> Extracted records:

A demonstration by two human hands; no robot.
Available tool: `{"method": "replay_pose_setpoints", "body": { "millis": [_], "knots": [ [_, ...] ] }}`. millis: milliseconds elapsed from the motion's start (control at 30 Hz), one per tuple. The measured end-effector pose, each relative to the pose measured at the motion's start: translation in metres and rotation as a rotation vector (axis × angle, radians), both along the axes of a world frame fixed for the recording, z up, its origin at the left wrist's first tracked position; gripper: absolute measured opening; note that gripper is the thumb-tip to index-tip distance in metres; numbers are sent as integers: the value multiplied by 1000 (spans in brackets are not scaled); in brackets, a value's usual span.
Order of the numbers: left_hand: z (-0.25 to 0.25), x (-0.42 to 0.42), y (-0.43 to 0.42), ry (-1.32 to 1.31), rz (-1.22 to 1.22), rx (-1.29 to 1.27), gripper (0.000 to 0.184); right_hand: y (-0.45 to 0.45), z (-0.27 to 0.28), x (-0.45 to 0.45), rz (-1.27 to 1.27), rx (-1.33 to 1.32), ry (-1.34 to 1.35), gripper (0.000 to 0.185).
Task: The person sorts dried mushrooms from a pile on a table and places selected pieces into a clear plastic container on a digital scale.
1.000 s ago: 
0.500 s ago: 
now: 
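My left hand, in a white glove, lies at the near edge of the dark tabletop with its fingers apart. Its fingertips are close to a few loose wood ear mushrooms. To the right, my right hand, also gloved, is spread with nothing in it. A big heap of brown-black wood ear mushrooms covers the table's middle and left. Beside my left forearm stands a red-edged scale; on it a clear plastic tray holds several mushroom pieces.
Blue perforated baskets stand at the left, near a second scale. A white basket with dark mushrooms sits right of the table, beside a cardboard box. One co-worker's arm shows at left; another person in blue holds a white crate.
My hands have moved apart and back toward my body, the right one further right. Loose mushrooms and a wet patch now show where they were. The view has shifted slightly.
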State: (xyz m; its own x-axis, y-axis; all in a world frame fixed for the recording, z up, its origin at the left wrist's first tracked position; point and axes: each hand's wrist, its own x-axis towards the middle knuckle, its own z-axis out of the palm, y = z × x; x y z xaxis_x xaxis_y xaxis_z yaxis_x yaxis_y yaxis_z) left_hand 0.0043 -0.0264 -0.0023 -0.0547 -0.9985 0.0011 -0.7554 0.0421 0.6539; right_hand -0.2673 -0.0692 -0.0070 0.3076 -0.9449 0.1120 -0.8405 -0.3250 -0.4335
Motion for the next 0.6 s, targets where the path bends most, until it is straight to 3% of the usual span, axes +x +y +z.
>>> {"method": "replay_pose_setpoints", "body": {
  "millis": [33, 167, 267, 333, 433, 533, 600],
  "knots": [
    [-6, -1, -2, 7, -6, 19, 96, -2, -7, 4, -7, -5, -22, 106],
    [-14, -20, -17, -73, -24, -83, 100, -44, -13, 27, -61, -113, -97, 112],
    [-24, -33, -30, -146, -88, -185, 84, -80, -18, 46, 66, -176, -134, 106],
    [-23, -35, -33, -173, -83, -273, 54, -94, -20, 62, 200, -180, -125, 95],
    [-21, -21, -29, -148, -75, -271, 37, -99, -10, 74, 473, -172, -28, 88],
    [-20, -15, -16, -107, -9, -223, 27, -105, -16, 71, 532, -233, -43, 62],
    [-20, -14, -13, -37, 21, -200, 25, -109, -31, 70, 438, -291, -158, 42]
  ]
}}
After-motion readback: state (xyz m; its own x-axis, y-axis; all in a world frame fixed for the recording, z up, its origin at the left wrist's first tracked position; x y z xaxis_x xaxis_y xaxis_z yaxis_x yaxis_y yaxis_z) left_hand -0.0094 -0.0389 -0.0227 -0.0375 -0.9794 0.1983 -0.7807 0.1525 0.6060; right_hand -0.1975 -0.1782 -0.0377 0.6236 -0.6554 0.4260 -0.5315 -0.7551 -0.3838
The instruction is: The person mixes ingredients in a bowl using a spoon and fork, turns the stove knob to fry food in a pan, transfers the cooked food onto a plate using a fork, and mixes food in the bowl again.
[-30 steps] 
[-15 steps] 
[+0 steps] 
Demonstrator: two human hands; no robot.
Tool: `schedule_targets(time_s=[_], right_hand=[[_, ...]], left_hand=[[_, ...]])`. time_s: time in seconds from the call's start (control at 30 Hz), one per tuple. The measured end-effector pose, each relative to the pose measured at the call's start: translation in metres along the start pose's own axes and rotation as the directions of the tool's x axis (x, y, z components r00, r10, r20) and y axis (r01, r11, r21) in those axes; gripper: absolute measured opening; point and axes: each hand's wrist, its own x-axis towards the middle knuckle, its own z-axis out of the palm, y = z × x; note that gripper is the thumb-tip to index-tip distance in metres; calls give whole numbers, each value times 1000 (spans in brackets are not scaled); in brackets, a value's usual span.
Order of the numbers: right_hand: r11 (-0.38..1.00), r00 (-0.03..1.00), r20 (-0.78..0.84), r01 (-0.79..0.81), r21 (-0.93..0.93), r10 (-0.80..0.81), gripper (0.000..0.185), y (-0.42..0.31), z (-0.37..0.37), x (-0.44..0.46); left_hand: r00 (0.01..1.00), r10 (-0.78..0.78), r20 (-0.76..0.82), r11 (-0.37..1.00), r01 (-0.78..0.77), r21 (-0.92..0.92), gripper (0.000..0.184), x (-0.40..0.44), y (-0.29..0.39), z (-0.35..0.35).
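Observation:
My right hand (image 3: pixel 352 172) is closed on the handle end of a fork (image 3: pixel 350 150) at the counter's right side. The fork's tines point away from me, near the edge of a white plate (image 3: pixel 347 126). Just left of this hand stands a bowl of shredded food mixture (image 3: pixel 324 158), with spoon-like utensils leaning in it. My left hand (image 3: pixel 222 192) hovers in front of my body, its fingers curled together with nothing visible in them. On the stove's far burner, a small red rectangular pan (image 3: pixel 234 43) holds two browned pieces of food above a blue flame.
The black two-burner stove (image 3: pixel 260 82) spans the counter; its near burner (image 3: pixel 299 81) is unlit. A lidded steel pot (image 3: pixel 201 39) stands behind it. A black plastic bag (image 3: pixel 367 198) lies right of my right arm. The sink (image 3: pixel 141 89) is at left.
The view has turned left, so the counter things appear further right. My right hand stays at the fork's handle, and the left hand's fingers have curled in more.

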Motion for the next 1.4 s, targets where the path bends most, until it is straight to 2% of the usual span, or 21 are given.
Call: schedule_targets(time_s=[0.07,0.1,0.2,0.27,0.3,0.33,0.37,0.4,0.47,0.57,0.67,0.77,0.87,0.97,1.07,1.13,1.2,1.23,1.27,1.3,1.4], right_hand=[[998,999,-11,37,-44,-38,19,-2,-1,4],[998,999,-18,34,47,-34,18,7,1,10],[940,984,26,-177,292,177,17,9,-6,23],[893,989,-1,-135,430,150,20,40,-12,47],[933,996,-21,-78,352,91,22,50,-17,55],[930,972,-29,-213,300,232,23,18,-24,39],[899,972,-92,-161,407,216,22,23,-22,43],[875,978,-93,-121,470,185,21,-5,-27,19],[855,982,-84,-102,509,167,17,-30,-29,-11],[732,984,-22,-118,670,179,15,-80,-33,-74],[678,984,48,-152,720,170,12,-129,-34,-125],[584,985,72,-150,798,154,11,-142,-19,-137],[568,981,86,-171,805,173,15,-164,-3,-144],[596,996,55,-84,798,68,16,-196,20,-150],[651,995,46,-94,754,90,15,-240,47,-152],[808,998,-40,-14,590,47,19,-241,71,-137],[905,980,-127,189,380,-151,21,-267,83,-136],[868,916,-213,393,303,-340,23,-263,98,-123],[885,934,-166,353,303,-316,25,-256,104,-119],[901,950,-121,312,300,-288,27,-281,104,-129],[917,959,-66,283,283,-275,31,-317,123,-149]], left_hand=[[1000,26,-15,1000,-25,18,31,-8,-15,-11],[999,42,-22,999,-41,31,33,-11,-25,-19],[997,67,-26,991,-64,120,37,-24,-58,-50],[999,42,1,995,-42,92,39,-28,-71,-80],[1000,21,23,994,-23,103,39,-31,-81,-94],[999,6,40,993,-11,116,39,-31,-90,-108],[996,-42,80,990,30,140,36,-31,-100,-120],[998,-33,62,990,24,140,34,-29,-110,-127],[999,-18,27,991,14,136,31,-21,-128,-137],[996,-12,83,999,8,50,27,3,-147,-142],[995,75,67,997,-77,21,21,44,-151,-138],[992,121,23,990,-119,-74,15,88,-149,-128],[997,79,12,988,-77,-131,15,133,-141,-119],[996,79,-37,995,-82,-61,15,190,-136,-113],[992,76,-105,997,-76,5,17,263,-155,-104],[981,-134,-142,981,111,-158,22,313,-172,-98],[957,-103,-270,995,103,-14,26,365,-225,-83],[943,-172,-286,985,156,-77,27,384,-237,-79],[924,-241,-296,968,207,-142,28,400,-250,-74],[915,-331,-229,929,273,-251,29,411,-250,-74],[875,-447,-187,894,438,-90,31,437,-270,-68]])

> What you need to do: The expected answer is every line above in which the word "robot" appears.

> The completed task:
A demonstration by two human hands; no robot.
Demonstrator: two human hands; no robot.

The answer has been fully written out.